Chris Weir - If you know what’s coming, it hurts a little less. That’s how I felt about Arsenal’s 2-2 draw against Watford on Sunday. I’ve been here
Chris Weir –
If you know what’s coming, it hurts a little less. That’s how I felt about Arsenal’s 2-2 draw against Watford on Sunday. I’ve been here so many times – early lead, defensive error, inevitable collapse – that it almost feels therapeutic. After years of pleading and hoping for change, I’ve finally learned to let go. I wish the club would reach the same conclusion with Granit Xhaka.
The 26-year-old registered another gormless display at Vicarage Road, in a ninety-minute showing notable purely for the absence of his customary yellow card.

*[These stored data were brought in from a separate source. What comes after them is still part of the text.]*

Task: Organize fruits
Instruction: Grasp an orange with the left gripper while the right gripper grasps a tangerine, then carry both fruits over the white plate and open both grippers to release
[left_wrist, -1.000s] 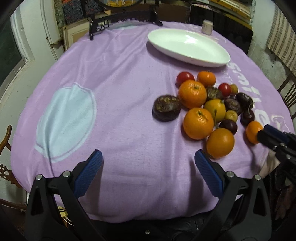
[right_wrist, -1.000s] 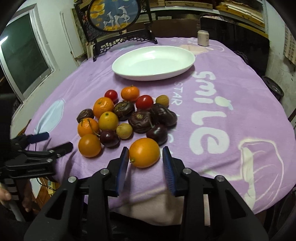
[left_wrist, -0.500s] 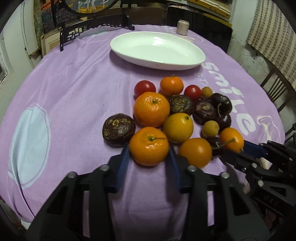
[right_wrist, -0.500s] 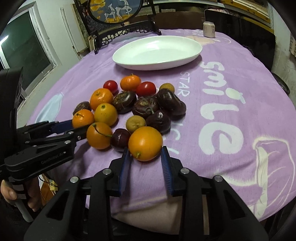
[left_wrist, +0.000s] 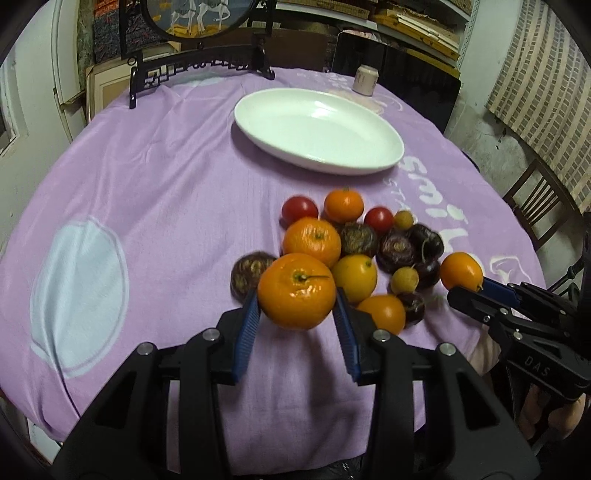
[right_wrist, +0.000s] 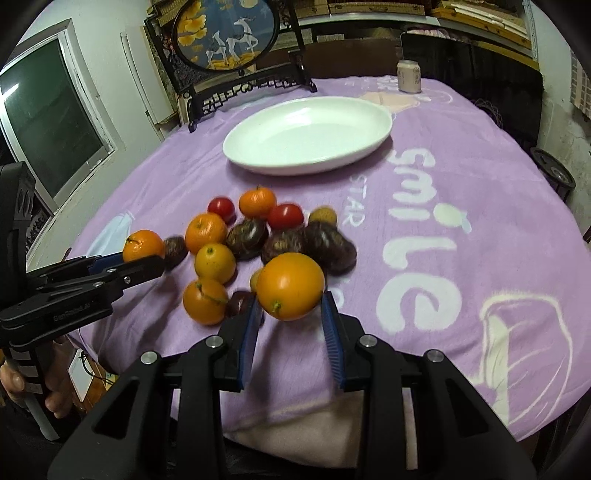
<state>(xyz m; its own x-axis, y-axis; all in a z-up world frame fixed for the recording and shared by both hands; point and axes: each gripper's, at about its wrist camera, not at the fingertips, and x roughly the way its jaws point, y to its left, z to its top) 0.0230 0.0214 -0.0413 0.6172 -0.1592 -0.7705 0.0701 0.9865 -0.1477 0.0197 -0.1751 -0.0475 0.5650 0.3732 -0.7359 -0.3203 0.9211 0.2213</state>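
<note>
Between the blue pads of the left tool (left_wrist: 297, 317) sits a stemmed orange (left_wrist: 296, 291), pinched on both sides and held just above the purple cloth (left_wrist: 155, 206) of the counter. Over to its right, the right tool (right_wrist: 290, 319) grips a smooth orange fruit (right_wrist: 290, 286) the same way, its jaws narrow around it. Behind both lies the heap of fruit (right_wrist: 255, 236): oranges, red tomatoes, dark purple and small yellow pieces, touching one another. Farther back, well apart from the heap, rests a white oval dish (left_wrist: 319, 131).

Plate (left_wrist: 384, 162) behind fruit pile (left_wrist: 354, 240)
</note>
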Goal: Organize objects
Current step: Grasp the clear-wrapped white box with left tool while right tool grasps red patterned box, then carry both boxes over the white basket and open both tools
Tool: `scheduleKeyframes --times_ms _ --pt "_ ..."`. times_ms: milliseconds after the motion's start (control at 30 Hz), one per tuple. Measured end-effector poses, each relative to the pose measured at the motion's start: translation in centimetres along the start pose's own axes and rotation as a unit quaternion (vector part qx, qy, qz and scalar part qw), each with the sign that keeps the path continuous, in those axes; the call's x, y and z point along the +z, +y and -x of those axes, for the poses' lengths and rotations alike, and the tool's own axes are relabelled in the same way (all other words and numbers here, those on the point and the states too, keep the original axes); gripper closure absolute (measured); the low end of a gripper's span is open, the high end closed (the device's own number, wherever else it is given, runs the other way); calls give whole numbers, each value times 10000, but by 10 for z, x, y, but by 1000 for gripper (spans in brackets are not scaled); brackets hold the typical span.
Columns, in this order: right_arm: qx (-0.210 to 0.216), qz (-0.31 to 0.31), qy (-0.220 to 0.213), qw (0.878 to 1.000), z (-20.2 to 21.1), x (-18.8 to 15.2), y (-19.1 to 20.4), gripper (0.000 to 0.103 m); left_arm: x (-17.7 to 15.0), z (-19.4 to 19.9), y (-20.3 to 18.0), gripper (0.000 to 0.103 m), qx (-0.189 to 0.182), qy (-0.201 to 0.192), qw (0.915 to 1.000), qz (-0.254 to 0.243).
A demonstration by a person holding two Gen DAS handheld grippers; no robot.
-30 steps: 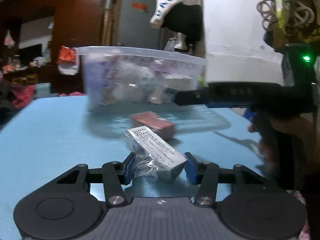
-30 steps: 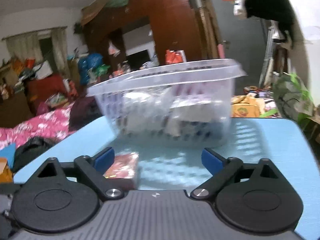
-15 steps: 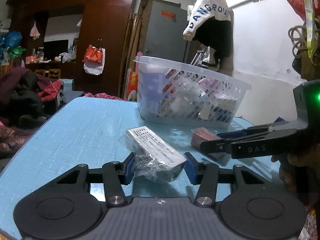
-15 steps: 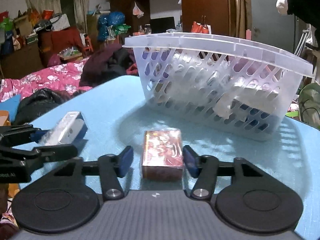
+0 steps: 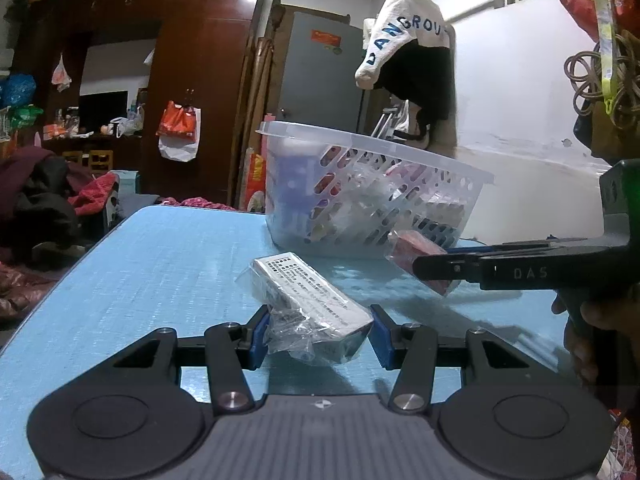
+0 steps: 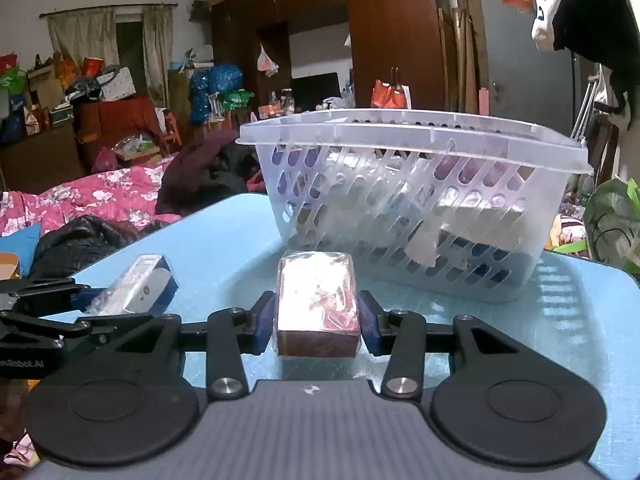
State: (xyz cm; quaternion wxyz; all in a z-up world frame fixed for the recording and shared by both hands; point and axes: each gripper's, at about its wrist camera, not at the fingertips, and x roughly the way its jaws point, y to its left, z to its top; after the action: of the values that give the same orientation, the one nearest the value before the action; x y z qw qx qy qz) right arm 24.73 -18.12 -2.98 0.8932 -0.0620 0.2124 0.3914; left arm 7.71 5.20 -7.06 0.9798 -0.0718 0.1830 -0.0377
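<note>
My left gripper [image 5: 318,338] is shut on a white box wrapped in clear plastic [image 5: 308,300], held just above the blue table [image 5: 160,264]. My right gripper [image 6: 318,322] is shut on a red wrapped box [image 6: 318,300], also low over the table. The red box also shows in the left wrist view [image 5: 420,252], with the right gripper's fingers [image 5: 460,268] beside it. The white box shows in the right wrist view [image 6: 136,284] at the left. A clear plastic basket [image 6: 400,136] holding several packets stands on the table behind both boxes; it also shows in the left wrist view [image 5: 360,140].
The table's left edge [image 5: 60,280] drops off to piled clothes and bedding [image 6: 100,192]. A white wall [image 5: 520,100] with hanging clothes stands to the right of the basket. A green plant bag [image 6: 612,224] sits past the table's far right corner.
Both grippers have drawn back from the basket. My right gripper has closed on the red box and holds it. The left gripper still holds the white box.
</note>
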Motion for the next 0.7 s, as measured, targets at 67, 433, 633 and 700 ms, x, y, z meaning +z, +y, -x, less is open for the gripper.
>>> scheduleKeyframes --times_ms 67,433,633,700 --pt "-21 58 -98 9999 2 1 3 56 0 -1 -1 49 -33 -23 10000 -26" --pt "182 -191 -837 9961 43 7 -16 56 9 4 -6 49 -252 -226 9994 -109" --pt "131 -311 -1258 9915 69 25 -34 56 39 4 -13 49 -634 -313 9974 -159" --pt "38 -315 -1367 9901 71 40 -42 56 60 5 -16 49 -749 -514 9957 -201"
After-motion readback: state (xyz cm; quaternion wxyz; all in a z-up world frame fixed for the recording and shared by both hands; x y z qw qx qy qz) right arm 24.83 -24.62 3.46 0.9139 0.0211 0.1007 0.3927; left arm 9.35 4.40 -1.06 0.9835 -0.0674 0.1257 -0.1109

On the surface, Xhaka looks every inch the Arsenal captain. The arrogant face and angled pass, the bulging bicep that struggles to contain the armband. The way he carries himself onto the pitch, all attitude, and malice, is undeniably impressive. Unfortunately, that’s where the problems start.
Xhaka is physically strong, but he rarely bullies his opponents. He is a gifted passer but is seldom incisive. He is a vocal presence, but never raises his own level, deigning instead to make the same amateurish mistakes. Every moderate-high, it seems, is followed by a predictable and anonymous low.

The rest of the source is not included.